** TASK DESCRIPTION **
Set down word for word each line from the start of the listing through the line that contains "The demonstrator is", both included.

** GIVEN MATERIAL **
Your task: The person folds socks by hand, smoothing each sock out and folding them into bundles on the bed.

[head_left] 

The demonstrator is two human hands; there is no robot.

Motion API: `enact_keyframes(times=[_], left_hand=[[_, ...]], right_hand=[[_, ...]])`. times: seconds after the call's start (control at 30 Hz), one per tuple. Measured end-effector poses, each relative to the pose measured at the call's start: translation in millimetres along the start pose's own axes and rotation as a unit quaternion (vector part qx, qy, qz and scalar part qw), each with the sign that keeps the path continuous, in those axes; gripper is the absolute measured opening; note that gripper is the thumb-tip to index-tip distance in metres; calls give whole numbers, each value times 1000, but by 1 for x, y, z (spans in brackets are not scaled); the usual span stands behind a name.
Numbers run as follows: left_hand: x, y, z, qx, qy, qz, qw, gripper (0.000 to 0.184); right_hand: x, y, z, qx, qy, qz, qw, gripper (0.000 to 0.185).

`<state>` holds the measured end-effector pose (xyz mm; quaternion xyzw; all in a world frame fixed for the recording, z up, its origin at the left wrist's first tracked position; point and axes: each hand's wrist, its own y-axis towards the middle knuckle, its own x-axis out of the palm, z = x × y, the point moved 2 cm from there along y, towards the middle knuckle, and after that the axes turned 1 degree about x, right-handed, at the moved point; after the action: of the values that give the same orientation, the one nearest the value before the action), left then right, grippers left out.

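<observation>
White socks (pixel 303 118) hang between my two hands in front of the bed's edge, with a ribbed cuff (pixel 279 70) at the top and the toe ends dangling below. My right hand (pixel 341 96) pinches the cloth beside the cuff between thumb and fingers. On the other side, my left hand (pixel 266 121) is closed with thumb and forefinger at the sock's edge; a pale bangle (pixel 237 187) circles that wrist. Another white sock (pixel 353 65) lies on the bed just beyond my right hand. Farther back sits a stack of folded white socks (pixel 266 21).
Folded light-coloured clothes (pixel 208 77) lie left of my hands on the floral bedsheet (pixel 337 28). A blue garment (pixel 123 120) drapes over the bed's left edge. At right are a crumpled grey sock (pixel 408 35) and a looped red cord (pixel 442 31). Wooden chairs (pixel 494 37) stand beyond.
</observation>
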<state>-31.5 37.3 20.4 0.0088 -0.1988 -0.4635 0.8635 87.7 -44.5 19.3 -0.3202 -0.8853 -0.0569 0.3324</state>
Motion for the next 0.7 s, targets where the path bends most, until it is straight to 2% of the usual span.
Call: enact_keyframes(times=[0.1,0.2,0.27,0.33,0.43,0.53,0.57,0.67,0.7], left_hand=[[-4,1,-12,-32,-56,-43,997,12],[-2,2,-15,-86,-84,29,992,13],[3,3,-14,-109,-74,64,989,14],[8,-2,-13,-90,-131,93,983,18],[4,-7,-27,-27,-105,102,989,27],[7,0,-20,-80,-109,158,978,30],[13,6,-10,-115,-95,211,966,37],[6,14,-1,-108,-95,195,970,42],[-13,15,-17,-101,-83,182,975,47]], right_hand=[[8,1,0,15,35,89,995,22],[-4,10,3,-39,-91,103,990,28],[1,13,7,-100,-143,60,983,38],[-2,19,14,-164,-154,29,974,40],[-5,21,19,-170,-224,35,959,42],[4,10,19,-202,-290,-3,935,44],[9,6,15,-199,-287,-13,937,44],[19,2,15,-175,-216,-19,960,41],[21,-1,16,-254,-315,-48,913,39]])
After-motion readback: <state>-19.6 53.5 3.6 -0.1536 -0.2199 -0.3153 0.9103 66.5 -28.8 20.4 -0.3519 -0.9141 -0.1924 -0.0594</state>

** ANSWER SECTION **
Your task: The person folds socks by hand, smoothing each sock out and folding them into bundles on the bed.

[head_left] 

The demonstrator is two human hands; there is no robot.

There's no more to the output.